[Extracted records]
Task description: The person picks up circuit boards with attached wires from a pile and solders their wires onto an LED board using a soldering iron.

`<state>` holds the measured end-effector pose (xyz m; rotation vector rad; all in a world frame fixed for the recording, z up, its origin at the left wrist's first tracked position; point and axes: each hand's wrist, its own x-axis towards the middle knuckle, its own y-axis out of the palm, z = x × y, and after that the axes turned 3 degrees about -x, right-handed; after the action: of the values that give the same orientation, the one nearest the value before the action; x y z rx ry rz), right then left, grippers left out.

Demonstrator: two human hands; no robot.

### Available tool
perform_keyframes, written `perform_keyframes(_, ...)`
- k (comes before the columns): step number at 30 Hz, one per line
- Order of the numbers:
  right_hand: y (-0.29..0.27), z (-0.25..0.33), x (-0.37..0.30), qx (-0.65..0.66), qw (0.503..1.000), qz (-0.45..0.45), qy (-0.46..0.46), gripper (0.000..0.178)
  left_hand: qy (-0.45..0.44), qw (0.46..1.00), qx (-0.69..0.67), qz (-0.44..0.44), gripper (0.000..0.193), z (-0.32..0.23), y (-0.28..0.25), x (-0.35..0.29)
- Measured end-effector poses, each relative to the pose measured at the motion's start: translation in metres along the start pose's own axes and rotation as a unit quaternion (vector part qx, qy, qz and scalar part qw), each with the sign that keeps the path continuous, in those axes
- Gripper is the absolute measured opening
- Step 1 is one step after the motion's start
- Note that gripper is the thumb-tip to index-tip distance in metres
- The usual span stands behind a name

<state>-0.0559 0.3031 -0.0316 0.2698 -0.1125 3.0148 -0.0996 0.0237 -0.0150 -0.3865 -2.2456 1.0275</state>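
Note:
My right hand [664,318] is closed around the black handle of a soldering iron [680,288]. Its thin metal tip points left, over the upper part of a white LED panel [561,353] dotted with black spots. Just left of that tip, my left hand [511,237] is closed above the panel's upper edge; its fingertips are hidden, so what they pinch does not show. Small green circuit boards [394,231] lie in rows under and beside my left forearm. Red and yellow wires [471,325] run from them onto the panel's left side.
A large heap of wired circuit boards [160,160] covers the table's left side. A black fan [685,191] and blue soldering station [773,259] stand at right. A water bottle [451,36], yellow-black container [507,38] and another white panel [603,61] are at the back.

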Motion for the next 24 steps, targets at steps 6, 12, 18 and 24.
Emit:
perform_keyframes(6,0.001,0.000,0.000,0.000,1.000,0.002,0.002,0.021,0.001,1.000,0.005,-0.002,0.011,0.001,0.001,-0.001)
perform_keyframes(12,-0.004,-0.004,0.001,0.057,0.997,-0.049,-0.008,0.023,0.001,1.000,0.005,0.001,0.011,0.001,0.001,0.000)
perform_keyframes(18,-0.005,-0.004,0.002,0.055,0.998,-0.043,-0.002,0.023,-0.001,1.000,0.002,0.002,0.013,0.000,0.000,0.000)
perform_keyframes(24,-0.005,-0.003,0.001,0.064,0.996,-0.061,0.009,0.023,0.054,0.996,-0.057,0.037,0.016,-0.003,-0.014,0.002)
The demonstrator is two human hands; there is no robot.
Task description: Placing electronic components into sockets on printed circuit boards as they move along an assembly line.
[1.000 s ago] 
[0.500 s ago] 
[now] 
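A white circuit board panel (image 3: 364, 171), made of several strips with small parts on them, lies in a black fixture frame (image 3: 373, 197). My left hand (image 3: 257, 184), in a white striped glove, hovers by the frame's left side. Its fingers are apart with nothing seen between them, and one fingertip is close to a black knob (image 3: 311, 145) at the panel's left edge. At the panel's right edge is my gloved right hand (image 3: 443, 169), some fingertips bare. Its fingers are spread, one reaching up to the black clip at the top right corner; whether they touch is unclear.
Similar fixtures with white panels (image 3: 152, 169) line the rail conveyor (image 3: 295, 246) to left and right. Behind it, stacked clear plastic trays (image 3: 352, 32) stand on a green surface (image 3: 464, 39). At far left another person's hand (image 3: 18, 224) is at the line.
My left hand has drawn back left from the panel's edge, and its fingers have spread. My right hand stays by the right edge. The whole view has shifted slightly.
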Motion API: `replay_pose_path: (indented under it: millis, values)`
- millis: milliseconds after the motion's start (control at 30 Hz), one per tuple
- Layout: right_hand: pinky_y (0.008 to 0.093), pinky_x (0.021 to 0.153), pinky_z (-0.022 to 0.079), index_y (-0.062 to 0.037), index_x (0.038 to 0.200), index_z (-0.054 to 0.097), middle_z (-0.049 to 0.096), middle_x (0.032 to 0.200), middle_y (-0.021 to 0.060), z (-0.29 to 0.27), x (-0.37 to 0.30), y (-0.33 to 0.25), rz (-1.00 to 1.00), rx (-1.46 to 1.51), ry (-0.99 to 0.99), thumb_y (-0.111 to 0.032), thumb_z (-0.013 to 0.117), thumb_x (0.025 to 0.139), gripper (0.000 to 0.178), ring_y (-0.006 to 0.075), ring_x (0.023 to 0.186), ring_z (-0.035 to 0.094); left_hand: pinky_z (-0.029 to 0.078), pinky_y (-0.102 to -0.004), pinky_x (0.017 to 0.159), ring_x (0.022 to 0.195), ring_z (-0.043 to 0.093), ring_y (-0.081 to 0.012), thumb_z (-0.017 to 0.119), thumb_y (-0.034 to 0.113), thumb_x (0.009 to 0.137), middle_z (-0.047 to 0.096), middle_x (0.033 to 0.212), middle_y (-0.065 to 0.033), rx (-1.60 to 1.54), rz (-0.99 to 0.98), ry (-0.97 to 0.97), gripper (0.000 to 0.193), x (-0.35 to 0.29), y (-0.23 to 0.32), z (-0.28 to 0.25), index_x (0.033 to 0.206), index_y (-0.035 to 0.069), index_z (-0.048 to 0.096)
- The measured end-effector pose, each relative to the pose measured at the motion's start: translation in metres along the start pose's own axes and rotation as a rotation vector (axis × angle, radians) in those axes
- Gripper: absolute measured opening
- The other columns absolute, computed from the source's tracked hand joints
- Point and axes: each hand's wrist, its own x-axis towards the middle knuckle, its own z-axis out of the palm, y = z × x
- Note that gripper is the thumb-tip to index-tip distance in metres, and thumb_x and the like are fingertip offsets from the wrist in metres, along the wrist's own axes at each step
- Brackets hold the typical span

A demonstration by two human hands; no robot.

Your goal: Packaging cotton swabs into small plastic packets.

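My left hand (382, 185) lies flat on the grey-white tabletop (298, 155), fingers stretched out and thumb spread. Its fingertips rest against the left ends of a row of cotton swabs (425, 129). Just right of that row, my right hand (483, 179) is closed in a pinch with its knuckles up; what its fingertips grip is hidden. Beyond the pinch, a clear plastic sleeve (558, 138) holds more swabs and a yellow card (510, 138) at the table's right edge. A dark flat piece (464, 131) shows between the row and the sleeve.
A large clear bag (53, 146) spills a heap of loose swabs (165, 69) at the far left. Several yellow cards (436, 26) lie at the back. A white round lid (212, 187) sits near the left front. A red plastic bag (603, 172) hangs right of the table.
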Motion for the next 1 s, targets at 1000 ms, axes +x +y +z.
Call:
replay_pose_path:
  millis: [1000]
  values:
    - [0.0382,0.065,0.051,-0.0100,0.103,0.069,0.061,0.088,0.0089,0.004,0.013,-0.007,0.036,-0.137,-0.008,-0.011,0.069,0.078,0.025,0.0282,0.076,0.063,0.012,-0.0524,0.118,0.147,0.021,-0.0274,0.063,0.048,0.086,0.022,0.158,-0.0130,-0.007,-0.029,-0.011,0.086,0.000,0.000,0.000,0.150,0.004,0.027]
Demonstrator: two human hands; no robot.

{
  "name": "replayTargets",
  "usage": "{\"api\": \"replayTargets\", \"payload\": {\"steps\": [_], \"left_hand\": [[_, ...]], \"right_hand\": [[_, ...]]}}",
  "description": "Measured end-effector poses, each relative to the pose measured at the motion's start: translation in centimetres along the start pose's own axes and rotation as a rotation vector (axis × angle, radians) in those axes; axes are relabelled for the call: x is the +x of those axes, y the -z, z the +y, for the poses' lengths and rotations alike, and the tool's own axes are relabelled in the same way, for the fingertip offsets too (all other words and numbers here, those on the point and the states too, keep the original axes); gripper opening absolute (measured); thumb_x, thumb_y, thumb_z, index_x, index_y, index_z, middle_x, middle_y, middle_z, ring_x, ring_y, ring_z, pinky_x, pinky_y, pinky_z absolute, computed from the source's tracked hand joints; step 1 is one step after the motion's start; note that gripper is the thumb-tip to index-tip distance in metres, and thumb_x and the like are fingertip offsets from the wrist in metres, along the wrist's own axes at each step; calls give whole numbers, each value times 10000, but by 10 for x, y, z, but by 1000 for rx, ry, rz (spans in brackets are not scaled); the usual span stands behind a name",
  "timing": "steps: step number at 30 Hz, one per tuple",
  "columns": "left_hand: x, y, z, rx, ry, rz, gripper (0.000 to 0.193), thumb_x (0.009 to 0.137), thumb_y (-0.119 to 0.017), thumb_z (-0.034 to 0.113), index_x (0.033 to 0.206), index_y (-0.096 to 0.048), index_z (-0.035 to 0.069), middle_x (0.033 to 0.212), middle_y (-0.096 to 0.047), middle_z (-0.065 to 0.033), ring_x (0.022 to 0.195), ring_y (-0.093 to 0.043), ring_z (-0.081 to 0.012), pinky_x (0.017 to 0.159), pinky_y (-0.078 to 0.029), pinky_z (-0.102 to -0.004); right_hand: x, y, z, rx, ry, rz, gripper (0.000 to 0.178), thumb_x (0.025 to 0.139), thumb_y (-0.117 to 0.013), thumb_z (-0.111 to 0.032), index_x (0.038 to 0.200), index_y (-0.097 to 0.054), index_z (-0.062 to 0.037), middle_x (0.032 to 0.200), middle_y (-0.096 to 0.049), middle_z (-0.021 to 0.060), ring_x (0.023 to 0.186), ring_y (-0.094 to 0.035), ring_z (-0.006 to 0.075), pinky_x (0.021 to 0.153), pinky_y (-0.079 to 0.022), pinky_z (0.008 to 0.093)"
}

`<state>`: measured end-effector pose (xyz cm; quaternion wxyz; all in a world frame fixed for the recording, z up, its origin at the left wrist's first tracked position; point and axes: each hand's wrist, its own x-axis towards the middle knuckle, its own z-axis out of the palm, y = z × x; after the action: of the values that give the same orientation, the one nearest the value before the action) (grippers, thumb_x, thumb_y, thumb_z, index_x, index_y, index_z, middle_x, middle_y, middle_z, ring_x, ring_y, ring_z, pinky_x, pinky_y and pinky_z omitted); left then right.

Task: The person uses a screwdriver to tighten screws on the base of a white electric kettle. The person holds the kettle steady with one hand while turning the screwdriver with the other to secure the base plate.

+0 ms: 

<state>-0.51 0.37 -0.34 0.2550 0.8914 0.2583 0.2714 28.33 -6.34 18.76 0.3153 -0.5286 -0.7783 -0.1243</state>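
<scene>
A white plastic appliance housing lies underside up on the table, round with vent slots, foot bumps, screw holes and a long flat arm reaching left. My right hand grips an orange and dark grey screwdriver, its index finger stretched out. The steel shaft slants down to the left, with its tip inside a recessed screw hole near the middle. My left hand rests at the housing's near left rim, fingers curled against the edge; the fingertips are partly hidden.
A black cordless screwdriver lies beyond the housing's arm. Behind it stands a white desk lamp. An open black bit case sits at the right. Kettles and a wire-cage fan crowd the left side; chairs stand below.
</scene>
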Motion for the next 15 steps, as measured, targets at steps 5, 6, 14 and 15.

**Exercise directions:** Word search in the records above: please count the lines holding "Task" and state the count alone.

**Answer:** 3